- _What this task involves_:
Please write out, exactly, every line of the listing from its first line through the one that includes "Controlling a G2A".

>>>

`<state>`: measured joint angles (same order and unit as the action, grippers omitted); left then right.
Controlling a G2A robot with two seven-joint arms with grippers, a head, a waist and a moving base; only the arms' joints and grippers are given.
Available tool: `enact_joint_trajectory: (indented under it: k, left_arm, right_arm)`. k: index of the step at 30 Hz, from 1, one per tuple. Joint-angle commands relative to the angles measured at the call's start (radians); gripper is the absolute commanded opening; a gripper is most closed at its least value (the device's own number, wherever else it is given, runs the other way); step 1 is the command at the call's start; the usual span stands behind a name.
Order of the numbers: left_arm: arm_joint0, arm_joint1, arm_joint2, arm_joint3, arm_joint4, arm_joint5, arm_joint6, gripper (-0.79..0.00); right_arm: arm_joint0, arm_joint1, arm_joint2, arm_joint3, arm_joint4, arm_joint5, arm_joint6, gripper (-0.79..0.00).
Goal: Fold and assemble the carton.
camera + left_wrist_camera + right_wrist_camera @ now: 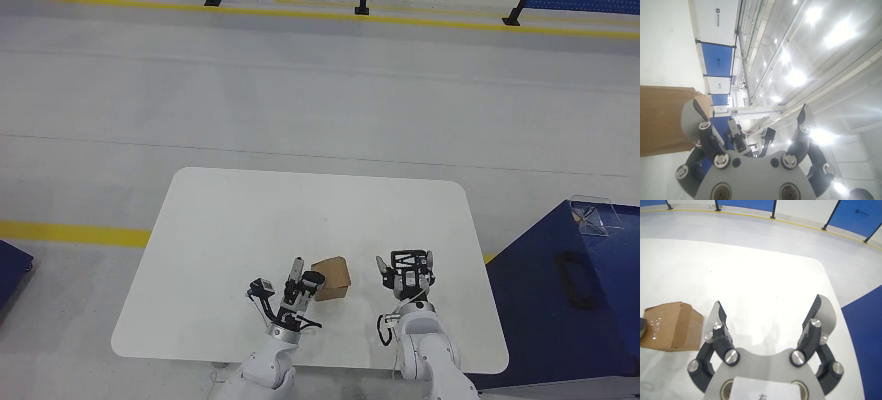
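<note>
Brown carton, tapered end toward spread right gripper, left gripper spread alongside

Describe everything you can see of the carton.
The carton is small, plain brown cardboard, folded into a box-like shape with a sloping panel and visible creases. It lies on the white table between the arms. One finger of the open left gripper seems to rest against its side; the open right gripper stands beside it, apart.

White table; blue structure beside it; yellow floor line.
</note>
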<state>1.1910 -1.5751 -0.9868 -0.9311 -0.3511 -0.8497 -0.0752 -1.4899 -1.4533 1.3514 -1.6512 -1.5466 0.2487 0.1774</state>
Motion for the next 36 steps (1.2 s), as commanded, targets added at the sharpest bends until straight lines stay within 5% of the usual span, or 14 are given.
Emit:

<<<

- _Solution to this task_:
`<state>`: measured joint angles (same order and unit as the action, grippers omitted); left then right.
Controlling a G2A robot with two seven-joint arms with grippers, a head, a waist and a moving base; only the arms' joints and grippers are given.

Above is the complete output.